Este proyecto no ha contado con el beneplácito de los pescadores artesanales, quienes se han visto afectados por la gran contaminación producida por las salmoneras en el sur de nuestro país, ni por diversas entidades que aseguran la mala calidad del salmón producido en Chile: “(las empresas)… manejan en forma secreta y hasta criminal las dosis de antibióticos compuesto por Quinolonas, que suministran a los salmones. La impactante cifra de 385 toneladas de antibióticos usadas en el último año en el país remece a las organizaciones defensoras de los derechos ambientales y ha provocado estupor en los países europeos y norteamericanos, ya que el antibiótico Quinolonas está prohibido porque el consumo de esta droga por seres humanos afecta el sistema inmune, provocando una escasa resistencia a enfermedades bacterianas y virales” (Elsiglo.cl). Sin embargo el gobierno de la Concertación y el apoyo de la derecha, no se han cansado en apoyar a esta industria, otorgándole ayudas salidas del presupuesto nacional, cercanas a los 500 millones de dólares, así como de legislar explícitamente a favor de ellas y en desmedro del patrimonio de todos los chilenos.
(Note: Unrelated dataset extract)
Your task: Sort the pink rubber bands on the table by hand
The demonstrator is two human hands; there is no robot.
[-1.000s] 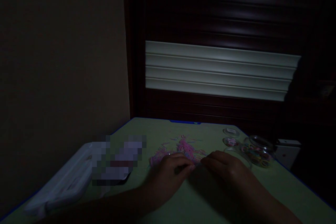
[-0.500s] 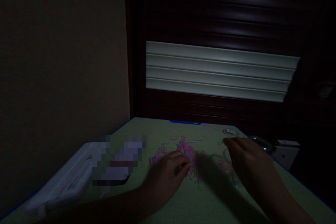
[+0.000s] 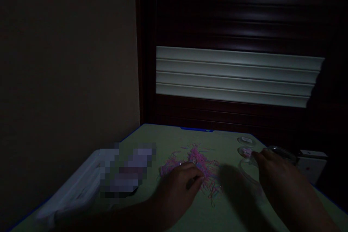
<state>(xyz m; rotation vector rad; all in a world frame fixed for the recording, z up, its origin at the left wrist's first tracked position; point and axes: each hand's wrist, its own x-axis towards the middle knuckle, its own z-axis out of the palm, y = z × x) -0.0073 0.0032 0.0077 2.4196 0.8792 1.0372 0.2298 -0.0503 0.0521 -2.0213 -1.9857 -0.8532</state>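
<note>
The scene is very dark. A heap of small pink and purple rubber bands (image 3: pixel 199 161) lies on the green table (image 3: pixel 174 141). My left hand (image 3: pixel 181 185) rests at the near edge of the heap with its fingers curled in a pinch over the bands. My right hand (image 3: pixel 274 172) is stretched out to the right, fingertips at a small clear round container (image 3: pixel 246 151) holding pink bits. Its fingers lie fairly flat and nothing shows in them. A clear jar (image 3: pixel 281 150) stands just behind that hand, partly hidden.
A white flat box (image 3: pixel 78 192) lies at the table's left edge beside a blurred-out patch. Another small clear lid (image 3: pixel 244 140) sits at the back right. A white object (image 3: pixel 310 163) stands off the right edge. A wall and dark shutter rise behind.
My right hand left the heap and moved right and away to the small clear containers. My left hand stayed on the bands. The camera shifted slightly.
</note>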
Esto puede ser confirmado cuando nos enteramos que el principal gestor de este proyecto, que otorga derechos patrimoniales sobre un bien de uso público, es el ex subsecretario de pesca Felipe Sandoval, flamante nueva contratación de las empresas AquaChile, una de las empresas salmoneras más importantes de nuestro país. Este traspaso del ex subsecretario de pesca al mundo privado pone de manifiesto el estrecho vínculo que existe entre las empresas privadas y las reparticiones gubernamentales, puesto que la misma empresa señala que contrata a Sandoval por su larga trayectoria en el mundo público (Aqua.cl). Lo que se encuentra en tela de juicio, es la imparcialidad del gobierno de Michelle Bachelet frente a los diversos conflictos que surgen entre el mundo público y privado, ensuciando su rol de mediador ecuánime, sobre todo a la magnitud de los conflictos, como por ejemplo Pascualama, Hidroaysen o este caso de las salmoneras.
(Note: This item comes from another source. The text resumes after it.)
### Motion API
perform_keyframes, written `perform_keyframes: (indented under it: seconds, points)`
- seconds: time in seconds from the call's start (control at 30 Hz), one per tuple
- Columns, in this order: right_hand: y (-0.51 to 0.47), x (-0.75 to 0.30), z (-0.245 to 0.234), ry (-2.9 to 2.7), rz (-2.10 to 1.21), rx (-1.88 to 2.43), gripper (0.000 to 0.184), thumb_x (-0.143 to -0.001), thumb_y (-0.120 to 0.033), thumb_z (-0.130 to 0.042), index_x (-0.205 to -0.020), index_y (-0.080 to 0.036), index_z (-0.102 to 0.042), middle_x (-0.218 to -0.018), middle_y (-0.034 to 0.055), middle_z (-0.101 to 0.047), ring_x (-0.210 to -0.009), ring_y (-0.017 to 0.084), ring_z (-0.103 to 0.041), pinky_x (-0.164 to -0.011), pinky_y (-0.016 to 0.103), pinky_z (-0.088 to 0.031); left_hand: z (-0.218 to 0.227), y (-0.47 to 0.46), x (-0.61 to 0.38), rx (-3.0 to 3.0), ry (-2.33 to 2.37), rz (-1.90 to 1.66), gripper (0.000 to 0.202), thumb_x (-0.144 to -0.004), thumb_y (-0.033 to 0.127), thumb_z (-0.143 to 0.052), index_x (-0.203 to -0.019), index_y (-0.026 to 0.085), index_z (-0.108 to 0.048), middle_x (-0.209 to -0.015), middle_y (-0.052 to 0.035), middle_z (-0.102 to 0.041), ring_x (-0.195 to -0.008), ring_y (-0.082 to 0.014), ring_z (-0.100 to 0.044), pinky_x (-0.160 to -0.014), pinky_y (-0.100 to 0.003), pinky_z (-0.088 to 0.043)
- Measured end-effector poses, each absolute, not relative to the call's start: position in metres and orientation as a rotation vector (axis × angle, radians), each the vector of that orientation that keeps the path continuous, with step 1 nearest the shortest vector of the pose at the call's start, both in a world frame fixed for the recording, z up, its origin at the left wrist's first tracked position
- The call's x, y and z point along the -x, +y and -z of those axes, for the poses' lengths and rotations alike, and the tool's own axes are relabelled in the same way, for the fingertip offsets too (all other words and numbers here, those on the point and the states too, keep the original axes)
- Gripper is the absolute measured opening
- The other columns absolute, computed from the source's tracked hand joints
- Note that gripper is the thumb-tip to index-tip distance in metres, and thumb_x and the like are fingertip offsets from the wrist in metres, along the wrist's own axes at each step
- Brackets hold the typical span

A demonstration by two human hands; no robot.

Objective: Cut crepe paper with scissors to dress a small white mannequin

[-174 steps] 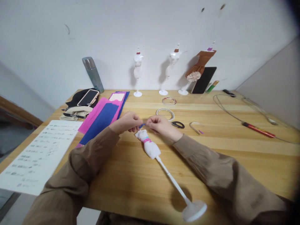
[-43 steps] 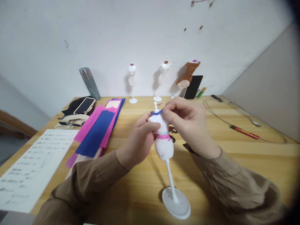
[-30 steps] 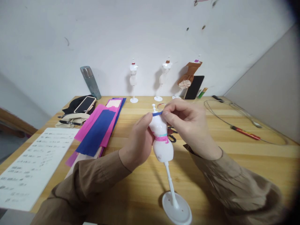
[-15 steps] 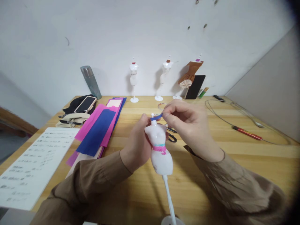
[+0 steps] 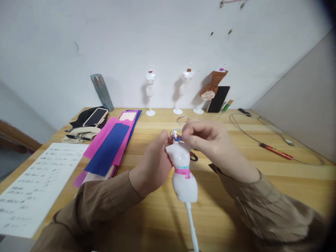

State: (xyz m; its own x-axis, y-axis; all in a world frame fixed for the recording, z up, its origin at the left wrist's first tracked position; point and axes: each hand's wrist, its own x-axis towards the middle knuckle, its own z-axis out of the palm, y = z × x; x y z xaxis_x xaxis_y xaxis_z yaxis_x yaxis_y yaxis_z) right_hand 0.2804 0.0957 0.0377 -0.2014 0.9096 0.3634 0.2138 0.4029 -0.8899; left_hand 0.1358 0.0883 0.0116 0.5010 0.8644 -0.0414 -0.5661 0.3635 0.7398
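A small white mannequin torso (image 5: 183, 171) on a thin white pole is held upright above the wooden table (image 5: 262, 164). It wears a pink and teal band at the waist. My left hand (image 5: 153, 164) is closed round its back and shoulder. My right hand (image 5: 210, 140) pinches a narrow blue strip (image 5: 176, 138) that sits round the mannequin's neck. Both sleeves are brown.
Pink and blue paper sheets (image 5: 112, 141) lie to the left, with a printed white sheet (image 5: 34, 182) nearer me. A phone (image 5: 95, 117) on dark cloth and a flask (image 5: 102, 92) stand far left. Three small mannequins (image 5: 150, 91) line the wall. A red-handled tool (image 5: 275, 151) and a cable lie right.
The mannequin went from lying on the table to being held upright. In the last second it dropped slightly lower, and the blue strip has closed round its neck.
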Motion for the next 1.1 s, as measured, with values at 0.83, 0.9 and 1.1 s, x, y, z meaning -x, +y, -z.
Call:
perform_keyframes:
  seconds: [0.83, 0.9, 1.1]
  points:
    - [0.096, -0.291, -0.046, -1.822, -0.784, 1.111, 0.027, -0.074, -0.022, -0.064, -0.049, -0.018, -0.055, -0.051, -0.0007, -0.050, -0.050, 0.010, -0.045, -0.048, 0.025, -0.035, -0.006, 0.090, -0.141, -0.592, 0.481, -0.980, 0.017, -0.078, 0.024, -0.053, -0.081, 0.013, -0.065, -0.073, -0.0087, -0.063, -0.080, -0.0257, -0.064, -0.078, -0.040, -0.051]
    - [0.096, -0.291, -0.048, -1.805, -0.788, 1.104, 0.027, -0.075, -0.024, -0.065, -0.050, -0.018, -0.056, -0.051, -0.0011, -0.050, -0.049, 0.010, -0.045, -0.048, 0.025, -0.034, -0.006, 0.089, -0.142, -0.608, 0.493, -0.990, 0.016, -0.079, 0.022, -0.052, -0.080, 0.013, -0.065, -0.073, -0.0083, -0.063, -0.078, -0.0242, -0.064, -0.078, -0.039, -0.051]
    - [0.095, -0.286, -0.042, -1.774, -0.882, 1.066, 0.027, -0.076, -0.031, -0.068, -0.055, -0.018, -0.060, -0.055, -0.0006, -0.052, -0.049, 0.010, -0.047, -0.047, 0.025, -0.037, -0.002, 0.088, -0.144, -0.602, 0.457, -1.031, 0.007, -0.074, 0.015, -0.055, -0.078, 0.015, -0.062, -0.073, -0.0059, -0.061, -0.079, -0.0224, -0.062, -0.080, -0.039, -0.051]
La fundación Terram lo expresa así: “este hecho afecta gravemente todo el proceso que se ha realizado en el último tiempo. Además, le resta credibilidad a las modificaciones sanitarias y ambientales realizadas en la industria acuícola, que fueron impulsadas precisamente por la persona que hoy pasa a ser ejecutivo de AquaChile” puesto que además Sandoval fue el coordinador de la mesa del salmón o Grupo de Tareas del Salmon, encargado de enfrentar la crisis de la industria salmonera. Frente a este evidente conflicto de intereses podríamos preguntarnos si el ex subsecretario de pesca trabajaba para el gobierno de Chile o para las empresas salmoneras, o cuanto de las medidas adoptadas por esta comisión buscaban encubiertamente ayudar a la alicaída y poco higiénica empresa del salmón chileno, en desmedro de los pescadores artesanales o del ecosistema nacional.
La falta de vergüenza del ex subsecretario y de la empresa salmonera, nos muestran el actual estado de la política chilena, más bien cercana e involucrada con los intereses privados y virtualmente alejada de ciudadanía, sin apoyo popular, desprestigiada a los ojos de los chilenos.








Qué más podías esperar de la Concertación, y de un PPD!!